Semantic Mappings & Analyzers
The intelligence block goes beyond counters: it tells an agent what kind of change a diff represents.
Built-in extractors
All extractors run in pure bash/awk from the unified diff; output shapes are arrays of strings unless noted.
| Field | Detects |
|---|---|
file_types.logic | .go .js .jsx .ts .tsx .py .sh .bash .rb .php .java .c .cpp .rs .html .css |
file_types.config | .yml .yaml .json .toml .ini .env .conf |
file_types.docs | .md .txt .csv .pdf |
file_types.media | .png .jpg .jpeg .svg .gif .webp .ico |
infrastructure_changes | Dockerfile, docker-compose.yml, package.json, go.mod, requirements.txt, Makefile, .github/workflows/* |
schema_mutations | added lines matching CREATE/ALTER/DROP TABLE, CREATE INDEX (case-insensitive) |
network_outbound | added lines calling fetch(, http.Get(, axios., `requests.get |
signatures_added | added lines introducing def , func , class , function |
dependencies_added | added lines starting with import, require, include, from |
syntax_valid / syntax_invalid | bash, JSON, Python files quick-compiled (per diff) |
Each list is capped at 10 entries; the counts in metrics.* are the authoritative totals.
Violations
Per-line provenance for security and debt findings, extracted by a pure-bash state machine that parses the unified diff and maps each matched added line back to (file, new_line_number). Each entry is then blamed via git blame --porcelain -L N,N:
{
"kind": "security",
"file": "src/api/auth.py",
"line": 42,
"text": "API_KEY = \"sk-...\"",
"blame": {
"commit": "uncommitted",
"author": "",
"author_time": ""
}
}Blame semantics:
commit: "uncommitted"— the line has never been committed (new file, or a fresh addition in the current working tree). This is the normal outcome when--diff=head/--diff=staged/--diff=workingsurface user-in-progress edits.- a 12-char commit hash — the matched line existed verbatim in HEAD and was preserved through the current edit; the blame identifies the original author.
Pluggable analyzers
Everything inside analyzers/ that is executable is a pluggable analyzer invoked per analysis. Protocol:
analyzers/NAME <TARGET_ABS> <DIFF_MODE> # stdin = unified diffOutput (stdout): one JSON object
{
"name": "example",
"version": "0.0.1",
"findings": [
{
"severity": "critical|high|medium|low|info",
"kind": "security|debt|bug|perf|style|other",
"rule_id": "pkg.rule.name",
"file": "relative/path",
"line": 42,
"message": "short human summary",
"text": "offending source (optional)"
}
]
}Exit non-zero → the engine logs analyzer output invalid and skips the analyzer (no fatal error). Findings at critical/high escalate .check.level the same way built-in signals do.
Reference implementations
analyzers/semgrep.sh
Thin adapter around the semgrep CLI. Only scans the files touched by the current diff (fast path), maps Semgrep's ERROR/WARNING/INFO and metadata.impact to Occam's severity taxonomy, translates metadata.category to Occam's kind.

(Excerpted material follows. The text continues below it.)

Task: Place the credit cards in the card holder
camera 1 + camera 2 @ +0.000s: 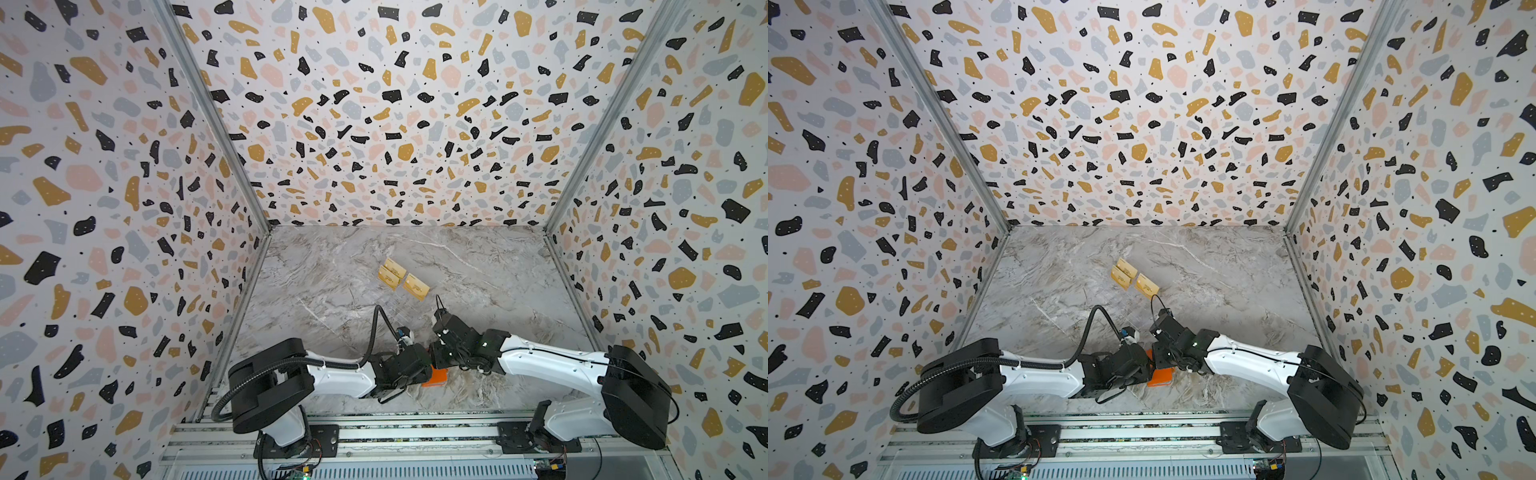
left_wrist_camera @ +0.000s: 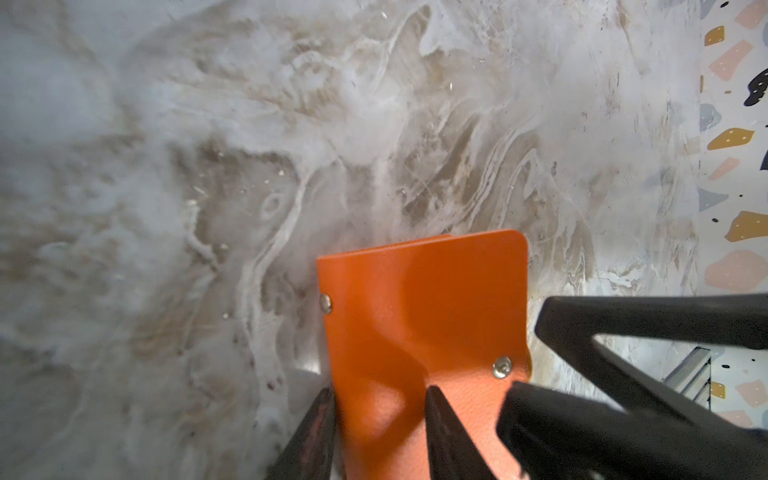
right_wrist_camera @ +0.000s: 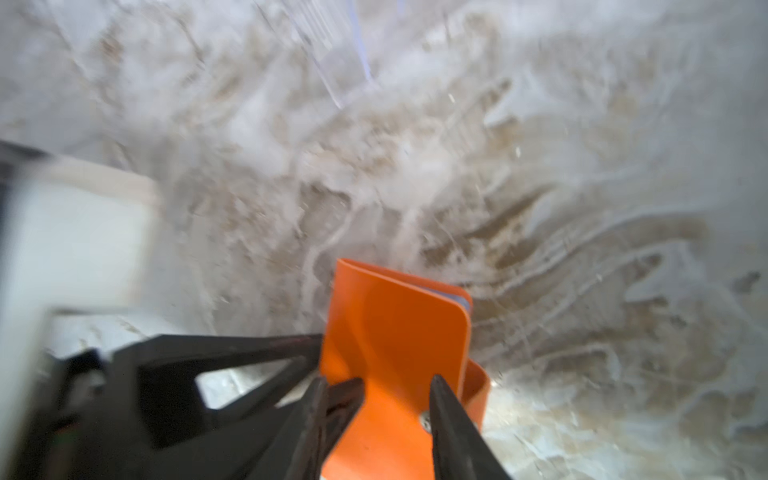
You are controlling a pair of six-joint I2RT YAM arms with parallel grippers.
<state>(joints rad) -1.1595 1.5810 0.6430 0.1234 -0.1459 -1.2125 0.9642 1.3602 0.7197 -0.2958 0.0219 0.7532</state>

Graceful degrade: emits {"skipped": "semgrep not installed"} and exits 0 when the binary is missing.
Config: OCCAM_SEMGREP_CONFIG=p/security-audit (default auto), OCCAM_SEMGREP_TIMEOUT=20.
analyzers/python-ast.py
Uses the stdlib ast module — no external dependency, ship-and-forget. Emits:
| Rule ID | Severity | Triggers on |
|---|---|---|
python-ast/syntax-error | high | file fails ast.parse |
python-ast/high-cyclomatic | medium (≥10), high (≥20) | per-function McCabe score |
python-ast/eval-usage | critical | eval(...) call |
python-ast/exec-usage | critical | exec(...) call |
python-ast/subprocess-shell-true | high | subprocess.*(..., shell=True) |
python-ast/pickle-load | high | pickle.load(...) or pickle.loads(...) |
A full multi-language tree-sitter analyzer is a natural next step — this file is the template.
Disabling analyzers
| Variable | Effect |
|---|---|
OCCAM_NO_ANALYZERS=1 | skip all analyzers/* |
OCCAM_ANALYZER_TIMEOUT=N | kill any analyzer after N seconds |
When analyzers are disabled, intelligence.analyzers is an empty array and check.level is derived from the built-in signals only.